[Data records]
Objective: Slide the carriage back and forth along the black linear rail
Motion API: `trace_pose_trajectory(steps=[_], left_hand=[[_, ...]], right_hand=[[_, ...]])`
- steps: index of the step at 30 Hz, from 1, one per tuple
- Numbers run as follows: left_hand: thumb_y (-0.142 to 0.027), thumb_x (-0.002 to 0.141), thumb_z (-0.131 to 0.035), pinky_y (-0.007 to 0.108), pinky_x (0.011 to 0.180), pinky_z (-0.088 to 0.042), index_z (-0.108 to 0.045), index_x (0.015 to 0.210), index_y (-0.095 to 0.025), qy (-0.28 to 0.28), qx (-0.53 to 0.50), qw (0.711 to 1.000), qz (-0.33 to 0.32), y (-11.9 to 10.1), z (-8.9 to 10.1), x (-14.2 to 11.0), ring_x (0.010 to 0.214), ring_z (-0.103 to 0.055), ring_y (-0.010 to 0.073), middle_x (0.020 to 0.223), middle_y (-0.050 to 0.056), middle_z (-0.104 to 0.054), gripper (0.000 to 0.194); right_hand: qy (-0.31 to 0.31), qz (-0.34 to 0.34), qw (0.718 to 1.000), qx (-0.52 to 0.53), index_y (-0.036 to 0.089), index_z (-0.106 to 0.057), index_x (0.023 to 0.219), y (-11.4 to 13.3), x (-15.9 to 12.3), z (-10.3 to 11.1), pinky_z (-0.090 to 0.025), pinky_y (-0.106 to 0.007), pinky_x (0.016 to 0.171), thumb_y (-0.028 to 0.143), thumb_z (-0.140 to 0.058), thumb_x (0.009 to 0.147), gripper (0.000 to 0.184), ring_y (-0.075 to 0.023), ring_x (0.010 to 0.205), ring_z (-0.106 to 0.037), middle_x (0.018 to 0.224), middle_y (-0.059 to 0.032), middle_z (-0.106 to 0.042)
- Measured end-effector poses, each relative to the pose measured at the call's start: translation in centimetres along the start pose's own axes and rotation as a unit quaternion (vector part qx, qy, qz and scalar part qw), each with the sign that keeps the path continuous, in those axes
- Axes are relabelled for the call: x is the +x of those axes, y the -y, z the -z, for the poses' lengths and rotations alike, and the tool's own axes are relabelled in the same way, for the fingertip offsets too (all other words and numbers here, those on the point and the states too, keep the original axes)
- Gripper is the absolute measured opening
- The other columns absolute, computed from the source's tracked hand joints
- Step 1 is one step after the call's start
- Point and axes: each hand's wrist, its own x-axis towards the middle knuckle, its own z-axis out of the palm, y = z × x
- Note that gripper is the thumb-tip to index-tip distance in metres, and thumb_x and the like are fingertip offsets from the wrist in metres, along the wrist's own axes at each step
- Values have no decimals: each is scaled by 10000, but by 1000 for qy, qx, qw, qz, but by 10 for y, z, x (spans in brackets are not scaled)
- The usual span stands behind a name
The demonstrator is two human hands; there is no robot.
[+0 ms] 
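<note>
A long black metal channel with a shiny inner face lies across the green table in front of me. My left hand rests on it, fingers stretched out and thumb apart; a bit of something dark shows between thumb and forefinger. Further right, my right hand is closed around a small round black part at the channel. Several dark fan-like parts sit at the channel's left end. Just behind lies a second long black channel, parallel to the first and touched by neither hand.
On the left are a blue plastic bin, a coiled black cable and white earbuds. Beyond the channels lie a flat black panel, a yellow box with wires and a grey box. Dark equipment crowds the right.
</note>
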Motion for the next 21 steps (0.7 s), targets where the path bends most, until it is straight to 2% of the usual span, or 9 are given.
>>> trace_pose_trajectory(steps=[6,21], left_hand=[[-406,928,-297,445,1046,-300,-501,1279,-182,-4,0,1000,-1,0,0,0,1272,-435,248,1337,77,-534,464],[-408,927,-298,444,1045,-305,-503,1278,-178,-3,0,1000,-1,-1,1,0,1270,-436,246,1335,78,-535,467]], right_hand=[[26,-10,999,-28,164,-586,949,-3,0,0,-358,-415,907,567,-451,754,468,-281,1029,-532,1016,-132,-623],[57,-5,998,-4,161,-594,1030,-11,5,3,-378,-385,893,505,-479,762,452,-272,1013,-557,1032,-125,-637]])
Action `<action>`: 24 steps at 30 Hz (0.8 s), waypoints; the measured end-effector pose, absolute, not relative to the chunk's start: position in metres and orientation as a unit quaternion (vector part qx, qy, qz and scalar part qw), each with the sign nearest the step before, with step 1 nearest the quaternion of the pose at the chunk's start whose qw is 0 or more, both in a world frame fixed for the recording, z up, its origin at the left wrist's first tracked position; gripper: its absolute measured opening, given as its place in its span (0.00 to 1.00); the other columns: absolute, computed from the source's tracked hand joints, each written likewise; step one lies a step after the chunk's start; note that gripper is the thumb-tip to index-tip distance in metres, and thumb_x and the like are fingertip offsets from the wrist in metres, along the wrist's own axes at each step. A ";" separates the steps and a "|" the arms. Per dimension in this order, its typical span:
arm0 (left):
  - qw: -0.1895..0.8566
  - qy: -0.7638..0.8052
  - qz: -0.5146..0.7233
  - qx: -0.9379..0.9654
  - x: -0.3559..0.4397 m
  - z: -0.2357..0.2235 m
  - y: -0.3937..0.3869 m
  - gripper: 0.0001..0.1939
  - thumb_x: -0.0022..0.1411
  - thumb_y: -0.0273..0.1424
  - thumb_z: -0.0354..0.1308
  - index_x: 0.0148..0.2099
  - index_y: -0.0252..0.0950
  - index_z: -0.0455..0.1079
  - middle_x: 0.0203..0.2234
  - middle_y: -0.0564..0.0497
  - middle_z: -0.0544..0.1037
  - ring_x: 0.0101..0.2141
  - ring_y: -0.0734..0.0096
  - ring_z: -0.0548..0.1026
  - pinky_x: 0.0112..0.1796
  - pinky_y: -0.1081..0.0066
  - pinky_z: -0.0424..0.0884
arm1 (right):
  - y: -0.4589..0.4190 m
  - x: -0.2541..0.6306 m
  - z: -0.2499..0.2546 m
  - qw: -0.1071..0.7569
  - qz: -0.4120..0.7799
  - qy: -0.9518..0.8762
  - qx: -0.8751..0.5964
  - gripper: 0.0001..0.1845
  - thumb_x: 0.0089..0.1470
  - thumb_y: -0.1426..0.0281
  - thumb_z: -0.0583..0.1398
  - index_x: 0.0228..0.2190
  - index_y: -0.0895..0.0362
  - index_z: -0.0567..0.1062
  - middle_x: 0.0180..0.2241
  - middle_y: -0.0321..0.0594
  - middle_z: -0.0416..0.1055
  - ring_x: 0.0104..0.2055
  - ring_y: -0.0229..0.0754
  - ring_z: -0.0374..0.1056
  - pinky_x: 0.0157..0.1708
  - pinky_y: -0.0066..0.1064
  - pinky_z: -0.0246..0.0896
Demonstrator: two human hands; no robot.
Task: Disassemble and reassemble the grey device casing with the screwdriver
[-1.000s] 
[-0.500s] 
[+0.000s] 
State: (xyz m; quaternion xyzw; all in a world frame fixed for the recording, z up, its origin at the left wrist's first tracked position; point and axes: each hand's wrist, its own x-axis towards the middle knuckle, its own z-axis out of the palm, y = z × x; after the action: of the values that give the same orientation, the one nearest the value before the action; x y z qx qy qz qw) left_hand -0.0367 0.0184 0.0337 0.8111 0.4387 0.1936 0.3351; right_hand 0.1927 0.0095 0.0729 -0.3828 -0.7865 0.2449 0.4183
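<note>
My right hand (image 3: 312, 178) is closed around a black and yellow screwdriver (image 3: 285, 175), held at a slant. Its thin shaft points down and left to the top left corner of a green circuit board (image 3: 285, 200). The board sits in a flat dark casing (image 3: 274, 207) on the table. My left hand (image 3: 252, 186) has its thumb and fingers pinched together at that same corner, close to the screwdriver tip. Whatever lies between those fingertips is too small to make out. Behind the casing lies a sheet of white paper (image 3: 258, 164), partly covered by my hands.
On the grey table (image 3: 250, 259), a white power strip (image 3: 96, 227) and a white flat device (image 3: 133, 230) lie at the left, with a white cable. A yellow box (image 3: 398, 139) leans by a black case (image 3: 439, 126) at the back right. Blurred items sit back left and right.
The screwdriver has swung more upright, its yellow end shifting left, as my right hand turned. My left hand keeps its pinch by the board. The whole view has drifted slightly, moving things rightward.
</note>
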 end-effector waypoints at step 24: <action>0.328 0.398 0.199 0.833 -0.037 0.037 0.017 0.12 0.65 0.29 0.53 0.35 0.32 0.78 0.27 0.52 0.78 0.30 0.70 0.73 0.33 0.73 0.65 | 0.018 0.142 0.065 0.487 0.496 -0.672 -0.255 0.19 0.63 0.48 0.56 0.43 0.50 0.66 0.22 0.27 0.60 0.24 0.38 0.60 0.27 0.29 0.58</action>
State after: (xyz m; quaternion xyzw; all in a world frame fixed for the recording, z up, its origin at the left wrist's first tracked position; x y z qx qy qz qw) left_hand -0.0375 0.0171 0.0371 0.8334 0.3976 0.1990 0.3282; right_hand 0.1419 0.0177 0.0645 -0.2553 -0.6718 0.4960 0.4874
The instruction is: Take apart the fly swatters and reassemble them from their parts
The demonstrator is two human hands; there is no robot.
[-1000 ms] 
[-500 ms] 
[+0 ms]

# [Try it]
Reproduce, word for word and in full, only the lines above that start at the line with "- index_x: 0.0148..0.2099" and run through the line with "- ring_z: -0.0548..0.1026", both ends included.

# [Response below]
  - index_x: 0.0148..0.2099
  - index_y: -0.0252..0.0950
  - index_z: -0.0455..0.1079
  - middle_x: 0.0203..0.2234
  - middle_y: -0.0564..0.0497
  - middle_z: -0.0544..0.1037
  - ring_x: 0.0101..0.2141
  - ring_y: -0.0734..0.0096
  - ring_z: -0.0548..0.1026

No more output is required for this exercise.